Latest update: 14/06/2009 

- Ayatollah Ali Khamenei - Iran - Iranian elections - Mahmoud Ahmadinejad - Mirhossein Mousavi


Protesters mass in Tehran as Ahmadinejad wins landslide vote
The government says incumbent Mahmoud Ahmadinejad has won Iran's presidential election with 62.6 percent of the vote. Security forces appear to have blocked the HQ of rival Mirhossein Mousavi, who has branded the results a "dangerous charade".
By News Wires (text)

AFP - Angry supporters of Iran's defeated presidential candidate Mir Hossein Mousavi pelted baton-wielding police and set rubbish bins on fire on Saturday in protest at the vote results.
   
A furious mob shouting "Down with the dictator!" threw stones at the police who hit back with sticks to try to disperse demonstrators gathered around central Tehran's Vanak Square, an AFP correspondent said.
   
Protestors, including women, were also hit with sticks in Tehran's Valiasr Street as riot police on motorbikes moved in to break up a gathering outside Mousavi's office, the correspondent said.

 

Source: Facebook
Supporters of the defeated presidential candidate Mirhossein Mousavi clash with police in Tehran.

   

Source: Facebook
Supporters of defeated presidential candidate Mirhossein Mousavi clash with police in Tehran.
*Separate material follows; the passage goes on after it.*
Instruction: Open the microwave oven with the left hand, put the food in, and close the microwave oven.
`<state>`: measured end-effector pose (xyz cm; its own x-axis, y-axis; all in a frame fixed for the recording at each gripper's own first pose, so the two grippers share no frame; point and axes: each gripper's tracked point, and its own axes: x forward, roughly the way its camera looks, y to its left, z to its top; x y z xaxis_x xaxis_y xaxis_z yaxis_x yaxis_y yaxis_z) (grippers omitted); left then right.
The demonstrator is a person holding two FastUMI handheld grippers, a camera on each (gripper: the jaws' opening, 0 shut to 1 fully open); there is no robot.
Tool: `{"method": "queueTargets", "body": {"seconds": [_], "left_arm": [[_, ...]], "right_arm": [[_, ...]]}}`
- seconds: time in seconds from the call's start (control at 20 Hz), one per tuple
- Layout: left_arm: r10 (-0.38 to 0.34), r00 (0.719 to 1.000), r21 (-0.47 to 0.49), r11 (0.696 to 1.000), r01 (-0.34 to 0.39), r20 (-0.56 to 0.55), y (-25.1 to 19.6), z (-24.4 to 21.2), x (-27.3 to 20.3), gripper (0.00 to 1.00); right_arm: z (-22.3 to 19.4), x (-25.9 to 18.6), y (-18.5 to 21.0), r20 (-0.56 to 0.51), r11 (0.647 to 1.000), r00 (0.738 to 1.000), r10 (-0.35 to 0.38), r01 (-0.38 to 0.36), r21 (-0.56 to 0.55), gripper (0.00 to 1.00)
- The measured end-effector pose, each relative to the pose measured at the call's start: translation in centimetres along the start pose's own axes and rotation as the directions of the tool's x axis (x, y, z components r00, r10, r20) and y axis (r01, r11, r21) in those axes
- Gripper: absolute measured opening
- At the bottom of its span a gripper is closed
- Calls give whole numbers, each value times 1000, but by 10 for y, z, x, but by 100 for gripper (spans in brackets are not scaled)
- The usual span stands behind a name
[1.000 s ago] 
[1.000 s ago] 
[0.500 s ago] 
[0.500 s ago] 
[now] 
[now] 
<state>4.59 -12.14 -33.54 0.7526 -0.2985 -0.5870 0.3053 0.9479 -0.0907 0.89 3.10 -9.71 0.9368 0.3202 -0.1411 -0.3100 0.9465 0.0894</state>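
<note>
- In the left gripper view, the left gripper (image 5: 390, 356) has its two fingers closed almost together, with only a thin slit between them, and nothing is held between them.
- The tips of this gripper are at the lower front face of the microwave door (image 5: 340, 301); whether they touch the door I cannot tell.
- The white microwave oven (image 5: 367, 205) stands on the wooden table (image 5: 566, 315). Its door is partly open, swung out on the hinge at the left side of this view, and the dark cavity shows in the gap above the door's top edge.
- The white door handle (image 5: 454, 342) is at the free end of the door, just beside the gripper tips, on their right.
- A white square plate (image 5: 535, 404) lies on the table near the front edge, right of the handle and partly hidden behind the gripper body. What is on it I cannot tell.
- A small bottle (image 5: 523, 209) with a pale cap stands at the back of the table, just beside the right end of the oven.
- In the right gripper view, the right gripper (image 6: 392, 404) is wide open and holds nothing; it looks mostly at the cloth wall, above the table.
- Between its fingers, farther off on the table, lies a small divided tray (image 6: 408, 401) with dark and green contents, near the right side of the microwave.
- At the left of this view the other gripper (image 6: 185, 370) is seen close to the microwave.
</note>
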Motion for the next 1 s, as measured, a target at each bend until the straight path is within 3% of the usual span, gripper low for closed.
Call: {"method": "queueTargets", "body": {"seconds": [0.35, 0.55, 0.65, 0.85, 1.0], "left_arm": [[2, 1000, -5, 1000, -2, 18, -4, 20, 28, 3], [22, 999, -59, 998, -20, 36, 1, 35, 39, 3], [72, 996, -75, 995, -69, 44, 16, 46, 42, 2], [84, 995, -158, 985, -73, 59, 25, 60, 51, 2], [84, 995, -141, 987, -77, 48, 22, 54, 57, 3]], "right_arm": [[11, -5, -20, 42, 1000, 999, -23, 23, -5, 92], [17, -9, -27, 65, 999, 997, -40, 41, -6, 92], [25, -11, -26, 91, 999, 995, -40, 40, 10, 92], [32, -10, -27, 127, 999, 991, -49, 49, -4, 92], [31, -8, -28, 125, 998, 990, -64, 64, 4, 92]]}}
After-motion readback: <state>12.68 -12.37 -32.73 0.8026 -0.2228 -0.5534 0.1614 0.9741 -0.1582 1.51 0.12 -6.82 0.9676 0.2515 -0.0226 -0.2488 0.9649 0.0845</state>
"They have ruined the country and they want to ruin it more over the next four years," shouted an irate mob outside Mousavi's office.
   
Results so far have given overwhelming victory to hardline incumbent Mahmoud Ahmadinejad over the more moderate Mousavi, whose bid for the presidency had gathered momentum in the final weeks before Friday's election.
   
"I fear they played with people's vote," one woman said, after Mousavi complained of irregularities in the most hotly contested vote in the history of the Islamic republic.
   

"We are going to stay here. We are going to die here," demonstrators  shouted as one woman was struck on her back by policeman's baton while others were kicked, the correspondent said.
   
According to latest results, Ahmadinejad won 63 percent of the vote across most of the country, almost double the 34 percent reported for Mousavi with a record turnout reported among the country's 46 million voters.
   
Mousavi himself said he was protesting at blatant irregularities and warned of the "dangerous scenario" created by the vote.
   
"The time of dancing and shouting is over. They are going to break your leg if you stand here," a senior policeman was heard telling one man.
   
Another man lying on a sidewalk, wearing a green shirt in the signature colour of Mousavi's campaign, told AFP that a policeman beat him even as he just stood quietly at the side of the road.
   
"I was just standing here and they hit me on the back. I was just watching."
   

In Vanak Sqaure the crowd continued to shout "Allahu Akbar!" or God is Greatest as police hit them with sticks to thwart any attempt at mass gathering.
   
With tensions running high after the vote, Iran’s deputy police chief Ahmad Reza Radan said any kind of gathering by supporters of any candidate was "illegal".
   
"If they want to gather, they have to take prior permission and we can give them protection."
   
Iran’s elite Revolutionary Guards -- seen as backing Ahmadinejad -- had warned that it would crack down on any "velvet revolution", referring to Mousavi’s boisterous "green" campaign of mass carnival-like demonstrations.
   
Near Mousavi’s office, two workers were busy painting a wall which had "Down with the dwarf! Down with the dictator!" daubed on it.
   
Several Mousavi supporters voiced utter disbelief at his loss.
   
"I can not figure out what happened," said one young woman who declined to reveal her name.
   
"If they have to cheat, they do it. We can’t do anything about it," she said referring to government authorities.

 

Who wields power in Iran? Report by C. Viette, June 13

   
But Ahmadinejad’s supporters were jubilant as they drove through the streets of Tehran early Saturday.
   
"Where are the greens? -- in a mousehole," they mocked, referring to Mousavi's campaign colours.
   
"I am happy that my candidate has won -- he helps the poor and he catches the thieves," said sandwich seller Kamra Mohammadi, 22.